START Given records
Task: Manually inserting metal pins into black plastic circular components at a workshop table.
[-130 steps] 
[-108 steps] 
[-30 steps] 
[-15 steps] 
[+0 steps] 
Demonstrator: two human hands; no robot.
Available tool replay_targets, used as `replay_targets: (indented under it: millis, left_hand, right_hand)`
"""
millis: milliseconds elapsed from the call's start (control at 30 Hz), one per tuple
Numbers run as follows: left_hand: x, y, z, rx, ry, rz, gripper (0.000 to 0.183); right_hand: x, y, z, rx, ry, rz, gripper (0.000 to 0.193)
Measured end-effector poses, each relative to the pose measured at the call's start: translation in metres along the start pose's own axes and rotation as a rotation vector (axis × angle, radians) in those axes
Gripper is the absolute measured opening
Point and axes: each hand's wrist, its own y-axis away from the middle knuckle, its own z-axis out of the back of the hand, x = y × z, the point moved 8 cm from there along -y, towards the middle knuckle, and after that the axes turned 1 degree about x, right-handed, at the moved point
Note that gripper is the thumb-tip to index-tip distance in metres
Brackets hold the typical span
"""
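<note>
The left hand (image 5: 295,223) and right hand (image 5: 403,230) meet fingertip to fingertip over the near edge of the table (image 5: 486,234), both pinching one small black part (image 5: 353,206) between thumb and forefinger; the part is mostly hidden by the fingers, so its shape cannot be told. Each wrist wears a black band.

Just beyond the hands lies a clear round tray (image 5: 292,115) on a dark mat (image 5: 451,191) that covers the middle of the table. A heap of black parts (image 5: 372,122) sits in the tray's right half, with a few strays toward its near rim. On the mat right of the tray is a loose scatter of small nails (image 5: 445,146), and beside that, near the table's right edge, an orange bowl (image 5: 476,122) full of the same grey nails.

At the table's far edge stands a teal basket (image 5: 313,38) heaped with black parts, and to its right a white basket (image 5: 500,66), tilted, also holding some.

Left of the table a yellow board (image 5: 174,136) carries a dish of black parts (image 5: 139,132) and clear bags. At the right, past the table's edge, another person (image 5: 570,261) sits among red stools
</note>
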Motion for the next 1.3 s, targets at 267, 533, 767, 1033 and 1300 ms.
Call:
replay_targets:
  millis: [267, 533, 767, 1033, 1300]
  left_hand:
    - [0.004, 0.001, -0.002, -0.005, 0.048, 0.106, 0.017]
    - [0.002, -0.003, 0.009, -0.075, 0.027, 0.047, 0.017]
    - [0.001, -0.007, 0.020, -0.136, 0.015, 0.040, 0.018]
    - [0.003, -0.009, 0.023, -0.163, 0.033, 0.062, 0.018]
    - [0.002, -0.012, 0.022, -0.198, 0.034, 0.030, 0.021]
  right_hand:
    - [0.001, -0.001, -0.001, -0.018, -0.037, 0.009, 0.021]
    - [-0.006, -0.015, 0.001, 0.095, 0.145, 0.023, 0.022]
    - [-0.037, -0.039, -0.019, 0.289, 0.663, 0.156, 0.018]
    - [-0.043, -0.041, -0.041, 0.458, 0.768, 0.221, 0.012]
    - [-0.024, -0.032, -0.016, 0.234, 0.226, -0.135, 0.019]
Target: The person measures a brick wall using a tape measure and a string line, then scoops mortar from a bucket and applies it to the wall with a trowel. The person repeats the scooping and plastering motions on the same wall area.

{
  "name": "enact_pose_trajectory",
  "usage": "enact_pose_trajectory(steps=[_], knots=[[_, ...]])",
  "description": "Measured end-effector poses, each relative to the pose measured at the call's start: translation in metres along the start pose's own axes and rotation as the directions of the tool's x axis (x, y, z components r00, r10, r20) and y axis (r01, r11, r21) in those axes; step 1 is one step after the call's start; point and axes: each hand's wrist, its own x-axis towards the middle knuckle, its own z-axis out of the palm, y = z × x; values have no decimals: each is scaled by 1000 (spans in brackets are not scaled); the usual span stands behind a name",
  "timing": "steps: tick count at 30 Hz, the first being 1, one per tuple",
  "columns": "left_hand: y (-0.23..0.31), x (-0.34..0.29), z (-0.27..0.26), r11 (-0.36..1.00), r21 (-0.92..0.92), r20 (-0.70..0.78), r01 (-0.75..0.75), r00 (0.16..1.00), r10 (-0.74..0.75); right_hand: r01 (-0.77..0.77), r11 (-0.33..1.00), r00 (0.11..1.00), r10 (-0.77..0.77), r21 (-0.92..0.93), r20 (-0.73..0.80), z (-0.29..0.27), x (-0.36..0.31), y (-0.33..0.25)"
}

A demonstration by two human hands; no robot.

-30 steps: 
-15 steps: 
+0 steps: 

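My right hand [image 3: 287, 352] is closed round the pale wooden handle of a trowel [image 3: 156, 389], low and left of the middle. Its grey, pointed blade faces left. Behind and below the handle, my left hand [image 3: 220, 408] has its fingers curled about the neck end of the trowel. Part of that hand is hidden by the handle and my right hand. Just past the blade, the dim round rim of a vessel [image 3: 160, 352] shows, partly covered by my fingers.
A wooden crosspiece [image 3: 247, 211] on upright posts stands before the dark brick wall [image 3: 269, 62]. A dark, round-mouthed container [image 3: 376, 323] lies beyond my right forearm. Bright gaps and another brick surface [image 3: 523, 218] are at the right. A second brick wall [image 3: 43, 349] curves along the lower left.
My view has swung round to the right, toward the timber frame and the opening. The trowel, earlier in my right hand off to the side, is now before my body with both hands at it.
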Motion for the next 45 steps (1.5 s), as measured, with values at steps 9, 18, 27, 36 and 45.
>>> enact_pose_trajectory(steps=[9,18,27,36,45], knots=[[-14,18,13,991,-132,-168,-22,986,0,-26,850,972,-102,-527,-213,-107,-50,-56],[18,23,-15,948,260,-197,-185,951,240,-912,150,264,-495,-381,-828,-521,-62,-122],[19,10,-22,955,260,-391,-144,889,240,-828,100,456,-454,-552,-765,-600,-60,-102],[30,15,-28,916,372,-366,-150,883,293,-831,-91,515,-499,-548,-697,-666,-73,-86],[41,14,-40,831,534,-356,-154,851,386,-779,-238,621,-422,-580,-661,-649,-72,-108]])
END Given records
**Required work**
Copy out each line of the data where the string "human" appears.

**Exercise result**
Demonstrator: two human hands; no robot.
A demonstration by two human hands; no robot.

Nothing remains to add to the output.